ARTHUR: Yeah. And DRs can fluctuate significantly based on, you know, you might lose a link that you've had, like for years that's been removed because the page four afford that might drop your DR from, you know, 40 to 38. Um, so, or, or Ahrefs change the way they catch or they change. Yeah. The way all the database changes. So there's so many different reasons as to why DR might drop. Yeah. So search traffic, um, visibility, yep.
MICHAEL: Visibility, overall visibility is the best one. Um, this segways kind of kind of segways. into being too cheap is another mistake. So not investing enough, you know, people obviously want to keep their investment down as much as possible. Um, particularly when you're investing in link building for months and months and months and not seeing anything, you've got to fund that from somewhere. You've got to fund that from, you know, the cashflow in your business. You've got to invest in it and hope that the results come down the track. And the temptation can be to either A, not invest enough. So that just blows out the timeframe that you are building the links for. Or B, use cheap options to try and, you know, save a buck, which has a whole litany of problems attached to it. So, um, if it sounds too good to be true pricing wise, it probably is. And if you're not investing enough, so a good way to figure out if what you should be investing is maybe looking at your site in Ahrefs compared to the competition, looking at the shortfall between your site and their site in terms of the number of unique domains linking to it, and then allowing for say anywhere from 200 to 400 to $500 per link as a cost. I'd say yeah, north of 300. Yeah. It depends on what your approach is, whether you're doing it yourself, whether it's with an agency, but yeah. And then figure it out. So if there's like a hundred links that need to be built at $300, that's 30 K right there, but you need to invest in links. That's a good way of looking at it. That's a simple way. Right. So, and then if someone's saying, we'll do it for 500 bucks a month, what are you going to do? Invest for a decade, you know, close the gap.

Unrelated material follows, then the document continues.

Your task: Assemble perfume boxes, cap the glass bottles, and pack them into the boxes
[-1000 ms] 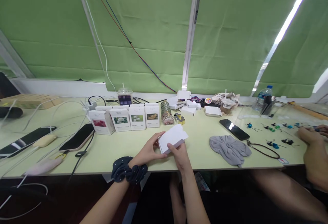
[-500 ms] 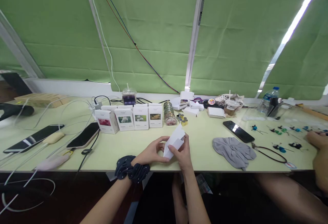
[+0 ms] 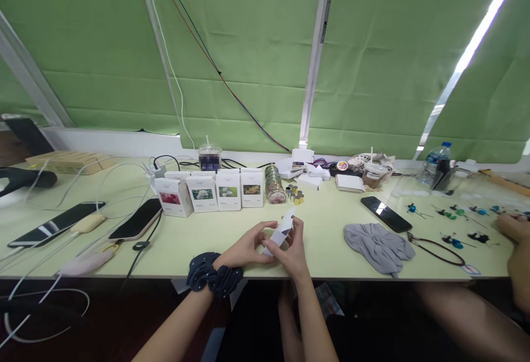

ARTHUR: Well, I think it just goes back to people tiptoeing around the fact that links cost money, you know, placement costs, content costs, you know, just outreach costs. It all adds up. Yep. So people don't realize that we absorb a lot of those costs when it comes to link building. Yep. And I think that plays a big part in it. Because a lot of the time, if they don't know that, they just assume it's just a link. You know, how hard is it to get one hyperlink from one site to another? Like it doesn't seem like to lay person. Why does that cost money?
MICHAEL: Yeah. But as we know, website owners know the value of a link. They want their papers when you're reaching out to them. Most of the time they sure do. But, um, the way to get around that is the other thing I would say on that topic where I gave that example of, you know, looking at your competitors and all the rest of it, reach out to like three or four SEO agencies and get a quote. What do you think? How many links do I need? What's it going to cost? And as long as they're reputable, you should get a good idea. They're not going to tell you 500 bucks a month when you need to spend five grand.
ARTHUR: Or you could do it yourself if you have the time and the patience. If you're a sucker for punishment. Yeah. I wouldn't want to, but hey, someone might.
MICHAEL: Yeah. Look, if you're early on in your business journey, sure. But if you have a business, you have a marketing budget, you don't want to be doing that.
ARTHUR: Oh, what's the next one? All good. The next one is being aggressive with anchor text. So basically what that means is spamming the anchor text. I guess, let me start again. So spamming your anchor text with money terms or exact match anchors to try to manipulate or push up a specific keyword or specific page. So for, let's use it. I can't talk. Let's use a florist as an example. They might want to rank for flower delivery, Sydney. So spamming the anchor text, flower delivery, Sydney, to try to boost that up over and over again, month after month after month can get you in trouble or hot water. Yeah.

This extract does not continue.